Christine Tamblyn (July 12, 1951 – January 1, 1998) was an American feminist media artist, critic, and educator.

==Early life and education==
Tamblyn was born in 1951 in Waukegan, Illinois, and attended a Catholic girls' school in Mundelein, Carmel High School for Girls. She was very shy as a child and never learned to ride a bike or drive a car. She moved to Chicago in 1968 or 1969 and began to audit courses at the University of Chicago while working as an administrative assistant for an insurance company. Around 1973 she began undergraduate studies at the School of the Art Institute of Chicago, where she focused on video and performance because of what she saw as their links to everyday life. Her aesthetic in this period was deeply influenced by the work of Allan Kaprow and the Happenings of the late 1950s and early 1960s, as well as by the Chicago Imagist school of videomakers, which included her teacher Phil Morton. She taught graduate-level courses in video while still an undergraduate.

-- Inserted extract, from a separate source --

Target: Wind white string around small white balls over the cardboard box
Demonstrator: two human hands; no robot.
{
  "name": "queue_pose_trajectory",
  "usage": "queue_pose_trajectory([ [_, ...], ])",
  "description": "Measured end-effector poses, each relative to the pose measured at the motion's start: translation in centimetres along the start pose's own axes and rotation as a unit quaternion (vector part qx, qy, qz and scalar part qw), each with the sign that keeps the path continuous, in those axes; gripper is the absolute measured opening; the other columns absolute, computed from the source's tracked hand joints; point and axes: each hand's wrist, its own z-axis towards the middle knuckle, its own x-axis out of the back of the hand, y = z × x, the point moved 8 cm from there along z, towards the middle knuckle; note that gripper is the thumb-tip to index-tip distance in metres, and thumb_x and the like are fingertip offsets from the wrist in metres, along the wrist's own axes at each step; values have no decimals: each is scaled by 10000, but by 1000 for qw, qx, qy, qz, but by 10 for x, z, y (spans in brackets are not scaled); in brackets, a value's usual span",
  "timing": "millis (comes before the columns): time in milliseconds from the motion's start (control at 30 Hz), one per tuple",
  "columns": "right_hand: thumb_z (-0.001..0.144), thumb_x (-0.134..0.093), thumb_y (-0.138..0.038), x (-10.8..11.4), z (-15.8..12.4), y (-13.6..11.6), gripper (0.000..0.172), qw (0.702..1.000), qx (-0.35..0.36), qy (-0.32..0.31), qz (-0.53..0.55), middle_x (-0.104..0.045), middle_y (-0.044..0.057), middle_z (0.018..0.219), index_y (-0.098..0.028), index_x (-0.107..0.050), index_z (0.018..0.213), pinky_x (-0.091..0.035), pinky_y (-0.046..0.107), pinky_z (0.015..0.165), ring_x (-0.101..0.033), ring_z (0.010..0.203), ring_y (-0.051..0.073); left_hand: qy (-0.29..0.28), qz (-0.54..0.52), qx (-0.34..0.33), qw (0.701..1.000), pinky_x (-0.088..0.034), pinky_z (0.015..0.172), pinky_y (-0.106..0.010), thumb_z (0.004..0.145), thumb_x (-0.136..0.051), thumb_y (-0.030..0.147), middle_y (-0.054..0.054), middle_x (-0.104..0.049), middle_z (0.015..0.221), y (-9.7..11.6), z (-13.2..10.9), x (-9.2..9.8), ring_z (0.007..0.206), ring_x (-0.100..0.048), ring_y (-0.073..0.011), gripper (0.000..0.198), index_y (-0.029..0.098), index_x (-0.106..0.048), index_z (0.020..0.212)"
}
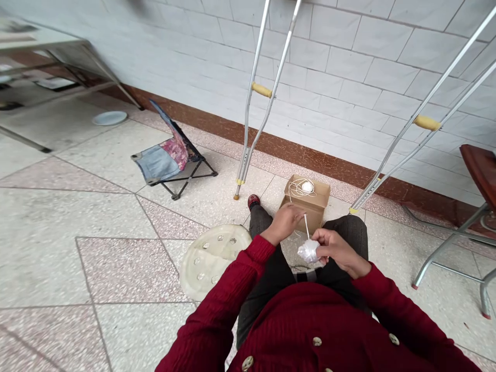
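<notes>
Inventory, largest to smallest. A white tiled wall (349, 67) with a brown skirting band (310, 160) runs along the far edge of a speckled terrazzo floor (116, 268). On that floor stand a grey-topped folding table (39, 39) at the far left corner and a metal-framed chair with a brown seat (480, 173) at the right edge. Two aluminium crutches with yellow grips (261, 90) (426, 122) lean upright against the wall. A low black-framed folding chair with a denim and pink patchwork seat (166, 157) stands left of centre. A pale round perforated plastic disc (215, 261) lies beside the person's left knee.

The person wears a dark red buttoned cardigan (310, 320). A brown cardboard box (306, 204) sits on the floor just beyond the knees, near the skirting, holding a small white ball (307, 187) amid loose loops of thin white cord (296, 190). The cord stretches from the box to a crumpled, glossy white bundle (309, 251), which is the main item and lies in the right hand (337, 248), its fingers curled around it. The left hand (284, 222) is raised beside the cord, fingers bunched; any grip is impossible to confirm. The cord remains unsecured in the box. No brand, label or writing is legible.
</notes>
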Motion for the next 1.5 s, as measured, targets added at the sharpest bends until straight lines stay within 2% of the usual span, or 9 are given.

On graduating from SAIC in 1979, Tamblyn moved to New York and pursued her performance work in East Village spaces. This was a difficult time in her life as she lacked access to the advanced equipment she needed to produce her work. She taught for a while at the School of Visual Arts and held some clerical jobs. By the early 1980s, Tamblyn had become increasingly involved in curatorial work. She decided to go to graduate school at the University of California, San Diego, where she was able to study with Kaprow as well as with the conceptual and performance artists Eleanor Antin and David Antin. She received her M.F.A. degree in 1986.

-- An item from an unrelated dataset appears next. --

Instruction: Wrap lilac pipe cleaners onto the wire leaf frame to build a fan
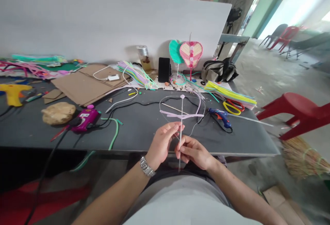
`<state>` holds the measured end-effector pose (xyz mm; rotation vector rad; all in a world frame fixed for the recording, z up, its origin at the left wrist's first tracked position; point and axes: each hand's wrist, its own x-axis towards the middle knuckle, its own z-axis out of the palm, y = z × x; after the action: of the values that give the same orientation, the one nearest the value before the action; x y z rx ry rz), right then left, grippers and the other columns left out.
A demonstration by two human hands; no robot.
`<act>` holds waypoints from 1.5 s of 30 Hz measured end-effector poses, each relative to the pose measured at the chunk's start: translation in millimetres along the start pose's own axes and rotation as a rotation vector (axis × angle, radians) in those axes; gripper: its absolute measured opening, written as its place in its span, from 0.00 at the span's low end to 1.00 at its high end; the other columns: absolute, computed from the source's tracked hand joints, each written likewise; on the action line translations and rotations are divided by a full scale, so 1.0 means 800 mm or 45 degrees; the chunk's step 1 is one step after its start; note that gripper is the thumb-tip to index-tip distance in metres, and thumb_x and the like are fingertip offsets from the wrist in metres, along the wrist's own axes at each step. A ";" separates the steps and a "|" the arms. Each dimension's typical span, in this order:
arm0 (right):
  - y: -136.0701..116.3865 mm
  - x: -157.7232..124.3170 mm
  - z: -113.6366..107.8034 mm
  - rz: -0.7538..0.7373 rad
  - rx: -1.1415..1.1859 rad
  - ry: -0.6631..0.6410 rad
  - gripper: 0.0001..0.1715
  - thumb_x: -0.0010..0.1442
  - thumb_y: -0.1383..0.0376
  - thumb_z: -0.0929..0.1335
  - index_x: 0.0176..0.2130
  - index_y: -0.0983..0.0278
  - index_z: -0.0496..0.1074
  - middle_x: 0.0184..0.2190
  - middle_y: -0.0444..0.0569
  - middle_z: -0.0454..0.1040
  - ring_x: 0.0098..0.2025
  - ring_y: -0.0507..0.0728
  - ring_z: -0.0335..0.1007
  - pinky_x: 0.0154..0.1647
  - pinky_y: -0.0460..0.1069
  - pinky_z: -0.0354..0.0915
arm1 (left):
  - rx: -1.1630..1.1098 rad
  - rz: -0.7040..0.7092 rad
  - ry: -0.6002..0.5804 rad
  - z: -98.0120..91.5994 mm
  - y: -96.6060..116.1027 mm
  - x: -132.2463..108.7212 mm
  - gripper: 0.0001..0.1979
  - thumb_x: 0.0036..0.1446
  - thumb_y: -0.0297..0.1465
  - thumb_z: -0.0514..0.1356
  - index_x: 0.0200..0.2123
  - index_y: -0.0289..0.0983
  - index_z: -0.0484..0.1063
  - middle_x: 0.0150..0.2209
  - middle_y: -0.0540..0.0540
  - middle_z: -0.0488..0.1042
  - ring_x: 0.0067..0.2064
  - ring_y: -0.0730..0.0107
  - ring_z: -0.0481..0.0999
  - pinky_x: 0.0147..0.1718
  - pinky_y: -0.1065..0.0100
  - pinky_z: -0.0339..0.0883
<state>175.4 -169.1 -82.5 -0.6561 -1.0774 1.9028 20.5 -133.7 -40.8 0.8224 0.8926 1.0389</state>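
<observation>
A thin wire frame (179, 164) with a rounded outline and a long straight stem stands out in front of me over the table's near edge. Across it lies a lilac pipe cleaner (194, 115), one length curving up the right side, and a small lilac knob (182, 96) tops the stem. Thumb and fingertips of my left hand (163, 142) pinch the stem just below the crosspiece. Lower down, my right hand (194, 152) is closed on the same stem. The wire's lower ends stick out beneath my fingers.
Right of the frame lie a blue glue gun (222, 117), scissors (232, 107) and yellow pipe cleaners (229, 92). Two finished-looking fans (191, 54) stand behind, beside a phone (164, 69). Leftward are a purple power socket (85, 119), a stone (58, 113), cardboard (79, 87) and cables.
</observation>
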 end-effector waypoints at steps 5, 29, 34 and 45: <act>0.007 -0.002 -0.004 0.084 -0.064 -0.052 0.20 0.61 0.52 0.75 0.37 0.65 0.71 0.27 0.43 0.77 0.22 0.46 0.61 0.24 0.44 0.55 | -0.102 -0.036 0.055 0.001 0.002 0.005 0.17 0.50 0.42 0.73 0.36 0.35 0.82 0.33 0.43 0.80 0.35 0.66 0.78 0.30 0.69 0.71; -0.083 -0.005 0.000 -1.039 -1.630 0.866 0.05 0.67 0.69 0.68 0.37 0.61 0.74 0.35 0.47 0.72 0.36 0.54 0.68 0.36 0.50 0.63 | -0.039 0.166 0.120 -0.006 -0.020 -0.006 0.11 0.49 0.37 0.73 0.28 0.35 0.79 0.25 0.48 0.78 0.31 0.71 0.75 0.38 0.68 0.66; -0.078 -0.040 -0.020 -0.751 -1.337 0.924 0.11 0.71 0.63 0.64 0.34 0.61 0.67 0.29 0.43 0.69 0.28 0.51 0.63 0.31 0.48 0.60 | -0.183 0.108 0.163 -0.018 -0.014 -0.002 0.11 0.49 0.36 0.73 0.28 0.35 0.79 0.25 0.49 0.77 0.31 0.73 0.74 0.37 0.69 0.66; -0.052 -0.015 -0.017 -0.274 -0.785 0.824 0.17 0.61 0.52 0.73 0.30 0.63 0.76 0.23 0.44 0.72 0.21 0.49 0.57 0.22 0.47 0.55 | -0.234 -0.015 0.100 -0.018 -0.024 -0.012 0.13 0.50 0.38 0.74 0.32 0.34 0.79 0.27 0.49 0.76 0.31 0.73 0.75 0.35 0.69 0.71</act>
<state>208.9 -161.8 -52.7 -1.3257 -1.2223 1.0279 12.1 -146.4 -61.2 0.6255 0.8530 1.1305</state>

Throughout the early 1990s, Tamblyn was a faculty at San Francisco State University, and in 1994 she was hired as an assistant professor at Florida International University, Miami. Two years later, she took up an assistant professorship in the Department of Studio Art at the University of California, Irvine, where she began to lay the foundation of the department's digital arts curriculum.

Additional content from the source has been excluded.